**Activity**
Word for word, repeat all the entries below, but without the pictures.
++++ Record extracts ++++
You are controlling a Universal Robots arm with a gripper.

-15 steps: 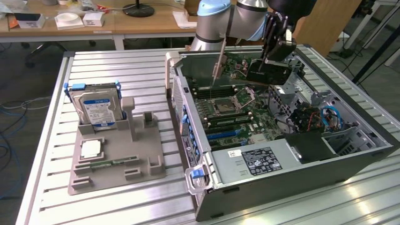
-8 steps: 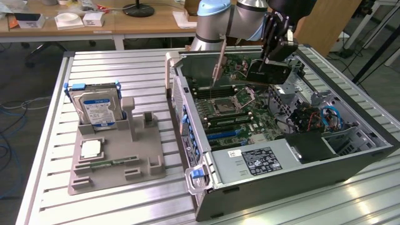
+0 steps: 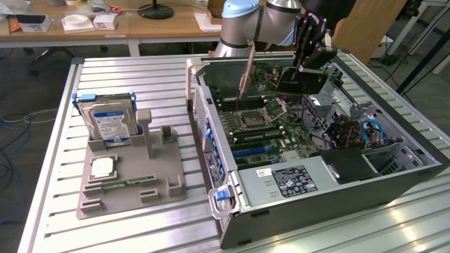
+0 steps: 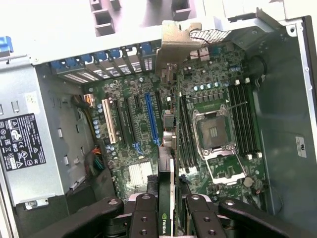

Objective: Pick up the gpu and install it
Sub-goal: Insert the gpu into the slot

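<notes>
Clamping the gpu (image 3: 304, 83) edge-on above the motherboard (image 3: 262, 129), the gripper (image 3: 308, 62) does best with the card upright and parallel to the blue slot (image 4: 150, 119).

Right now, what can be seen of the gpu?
The gpu is a thin dark card with a silver metal bracket at one end and a green Nvidia logo on its edge. The hand is shut on it, holding it on edge over the motherboard inside the open computer case.
</notes>
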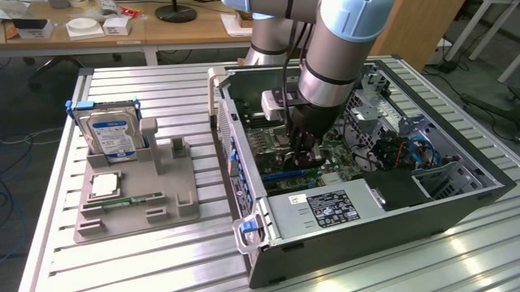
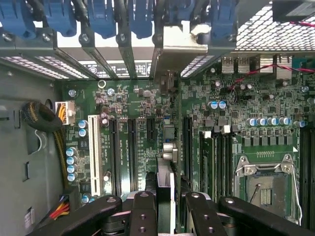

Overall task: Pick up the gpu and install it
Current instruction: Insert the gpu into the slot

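Observation:
The gpu (image 2: 166, 169) appears edge-on in the wrist view, a thin dark card standing upright over the green motherboard (image 2: 236, 103). Its silvery end bracket (image 2: 179, 46) sits against the case's rear slot openings. My gripper (image 2: 170, 199) is shut on the card, with one black finger (image 2: 143, 209) on each side of it. In the exterior view my gripper (image 1: 302, 157) reaches down into the open computer case (image 1: 455, 194), low over the motherboard; the card itself is hard to make out there.
Blue slot latches (image 2: 98, 17), a white expansion slot (image 2: 94, 155) and the CPU socket (image 2: 263, 184) surround the card. A power supply (image 1: 325, 210) fills the case's near end. On the table, a grey holder (image 1: 134, 207) carries a hard drive (image 1: 112, 137) and a memory stick (image 1: 134, 199).

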Available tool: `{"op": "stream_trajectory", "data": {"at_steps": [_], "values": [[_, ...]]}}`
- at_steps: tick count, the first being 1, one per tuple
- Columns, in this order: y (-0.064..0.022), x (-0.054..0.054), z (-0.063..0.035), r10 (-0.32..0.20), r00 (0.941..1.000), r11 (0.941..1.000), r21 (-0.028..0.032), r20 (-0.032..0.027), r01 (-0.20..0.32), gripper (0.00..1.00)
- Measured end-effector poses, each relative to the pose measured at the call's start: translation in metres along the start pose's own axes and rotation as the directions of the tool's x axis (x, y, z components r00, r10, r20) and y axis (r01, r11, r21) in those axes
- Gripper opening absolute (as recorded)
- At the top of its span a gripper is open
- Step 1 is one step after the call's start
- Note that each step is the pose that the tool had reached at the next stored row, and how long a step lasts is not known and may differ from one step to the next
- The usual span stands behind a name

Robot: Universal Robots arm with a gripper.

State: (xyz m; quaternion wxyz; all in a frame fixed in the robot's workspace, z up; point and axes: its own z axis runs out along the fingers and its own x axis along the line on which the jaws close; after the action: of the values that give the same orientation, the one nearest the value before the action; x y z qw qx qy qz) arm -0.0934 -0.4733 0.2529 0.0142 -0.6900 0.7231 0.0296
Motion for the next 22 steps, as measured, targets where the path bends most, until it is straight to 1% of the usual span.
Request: {"op": "stream_trajectory", "data": {"at_steps": [12,17,22], "values": [[0.0039,0.0,0.0026,0.0,1.0,1.0,-0.0001,0.0002,0.0,0.27],[0.0045,0.0003,0.0078,0.0,1.0,1.0,0.0,0.0001,0.0,0.27],[0.0073,-0.0008,0.0095,0.0,1.0,1.0,0.0,0.0002,0.0,0.27]]}}
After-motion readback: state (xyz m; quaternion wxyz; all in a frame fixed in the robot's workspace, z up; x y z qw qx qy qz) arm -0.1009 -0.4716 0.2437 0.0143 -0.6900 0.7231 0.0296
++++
**Completed exercise**
You are controlling a Universal Robots arm with a gripper.

-15 steps: 
-8 steps: 
+0 steps: 
+0 steps: 

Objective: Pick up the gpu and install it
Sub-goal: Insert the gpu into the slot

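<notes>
Clamping the gpu (image 3: 304, 83) edge-on above the motherboard (image 3: 262, 129), the gripper (image 3: 308, 62) does best with the card upright and parallel to the blue slot (image 4: 150, 119).

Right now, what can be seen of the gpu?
The gpu is a thin dark card with a silver metal bracket at one end and a green Nvidia logo on its edge. The hand is shut on it, holding it on edge over the motherboard inside the open computer case.
</notes>
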
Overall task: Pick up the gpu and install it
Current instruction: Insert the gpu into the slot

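Observation:
The gpu (image 2: 166, 169) appears edge-on in the wrist view, a thin dark card standing upright over the green motherboard (image 2: 236, 103). Its silvery end bracket (image 2: 179, 46) sits against the case's rear slot openings. My gripper (image 2: 170, 199) is shut on the card, with one black finger (image 2: 143, 209) on each side of it. In the exterior view my gripper (image 1: 302, 157) reaches down into the open computer case (image 1: 455, 194), low over the motherboard; the card itself is hard to make out there.
Blue slot latches (image 2: 98, 17), a white expansion slot (image 2: 94, 155) and the CPU socket (image 2: 263, 184) surround the card. A power supply (image 1: 325, 210) fills the case's near end. On the table, a grey holder (image 1: 134, 207) carries a hard drive (image 1: 112, 137) and a memory stick (image 1: 134, 199).
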
Available tool: `{"op": "stream_trajectory", "data": {"at_steps": [_], "values": [[_, ...]]}}`
- at_steps: tick count, the first being 1, one per tuple
- Columns, in this order: y (-0.064..0.022), x (-0.054..0.054), z (-0.063..0.035), r10 (-0.32..0.20), r00 (0.941..1.000), r11 (0.941..1.000), r21 (-0.028..0.032), r20 (-0.032..0.027), r01 (-0.20..0.32), gripper (0.00..1.00)
- Measured end-effector poses, each relative to the pose measured at the call's start: translation in metres along the start pose's own axes and rotation as the directions of the tool's x axis (x, y, z components r00, r10, r20) and y axis (r01, r11, r21) in those axes
- Gripper opening absolute (as recorded)
- At the top of its span a gripper is open
- Step 1 is one step after the call's start
- Note that each step is the pose that the tool had reached at the next stored row, and how long a step lasts is not known and may differ from one step to the next
- The usual span stands behind a name

Robot: Universal Robots arm with a gripper.

State: (xyz m; quaternion wxyz; all in a frame fixed in the robot's workspace, z up; point and axes: its own z axis runs out along the fingers and its own x axis along the line on which the jaws close; after the action: of the values that give the same orientation, the one nearest the value before the action; x y z qw qx qy qz) arm -0.0934 -0.4733 0.2529 0.0142 -0.6900 0.7231 0.0296
Motion for the next 22 steps, as measured, targets where the path bends most, until it is straight to 1% of the usual span.
Request: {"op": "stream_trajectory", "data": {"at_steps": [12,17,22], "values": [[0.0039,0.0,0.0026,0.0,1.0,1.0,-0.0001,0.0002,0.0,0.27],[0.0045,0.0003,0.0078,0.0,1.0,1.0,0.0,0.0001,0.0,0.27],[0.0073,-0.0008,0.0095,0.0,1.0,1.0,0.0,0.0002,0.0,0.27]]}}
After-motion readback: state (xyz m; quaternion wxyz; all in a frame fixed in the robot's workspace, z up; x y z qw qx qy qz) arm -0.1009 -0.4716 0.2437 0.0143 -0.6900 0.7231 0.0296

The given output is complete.